Problem statement
What lines below contain the string "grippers"? List them all.

Dataset excerpts
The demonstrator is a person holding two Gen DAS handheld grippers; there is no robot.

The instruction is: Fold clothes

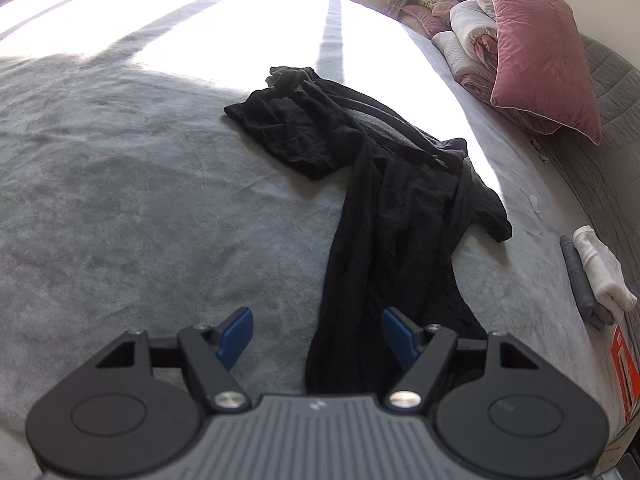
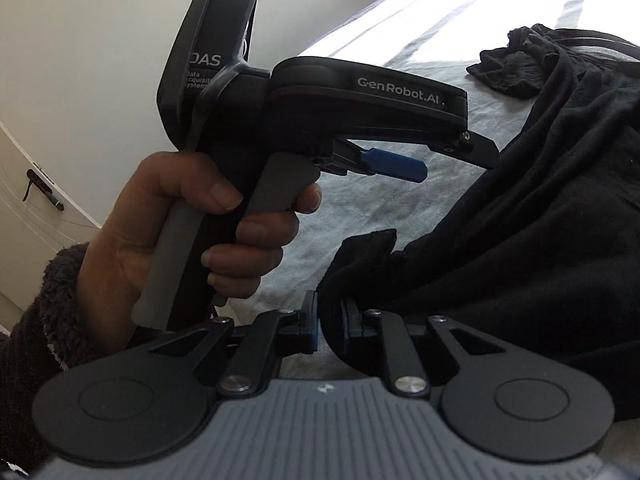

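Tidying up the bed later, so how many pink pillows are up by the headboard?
2: a large pink velvet pillow leaning on the rolled bedding, and a smaller pink pillow behind it by the curtain. More may be hidden.

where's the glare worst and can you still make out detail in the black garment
Left wrist view: sunlight blows out the far bed cover to plain white, crossed by shadow bars; the black garment keeps faint folds. Right wrist view: the upper right is overexposed, the garment is near-solid black, and edges curve from fisheye distortion.
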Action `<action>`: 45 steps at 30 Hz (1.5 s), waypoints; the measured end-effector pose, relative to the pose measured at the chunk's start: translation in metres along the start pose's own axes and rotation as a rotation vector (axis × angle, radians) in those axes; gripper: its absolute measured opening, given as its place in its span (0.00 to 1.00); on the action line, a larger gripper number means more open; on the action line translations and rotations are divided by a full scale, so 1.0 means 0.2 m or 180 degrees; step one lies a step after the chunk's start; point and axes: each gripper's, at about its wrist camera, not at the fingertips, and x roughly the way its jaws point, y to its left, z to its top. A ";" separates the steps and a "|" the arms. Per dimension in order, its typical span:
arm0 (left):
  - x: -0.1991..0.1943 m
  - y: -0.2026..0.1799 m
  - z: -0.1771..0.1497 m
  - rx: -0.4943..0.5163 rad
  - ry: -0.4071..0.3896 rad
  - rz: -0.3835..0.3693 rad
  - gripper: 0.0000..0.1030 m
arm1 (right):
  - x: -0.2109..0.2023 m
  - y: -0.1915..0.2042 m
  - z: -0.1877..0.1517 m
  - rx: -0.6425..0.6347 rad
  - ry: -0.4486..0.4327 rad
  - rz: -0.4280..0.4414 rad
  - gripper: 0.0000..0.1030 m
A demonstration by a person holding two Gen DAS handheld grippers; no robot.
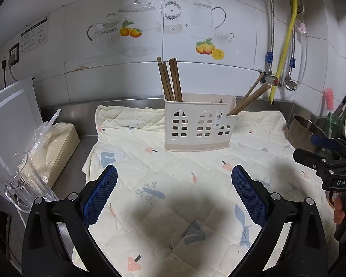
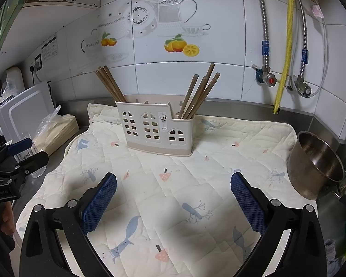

Reply
The demonstrator is a person holding two Gen DAS handheld grippers; there is no robot.
A demonstration by a person holding two Gen DAS handheld grippers; no robot.

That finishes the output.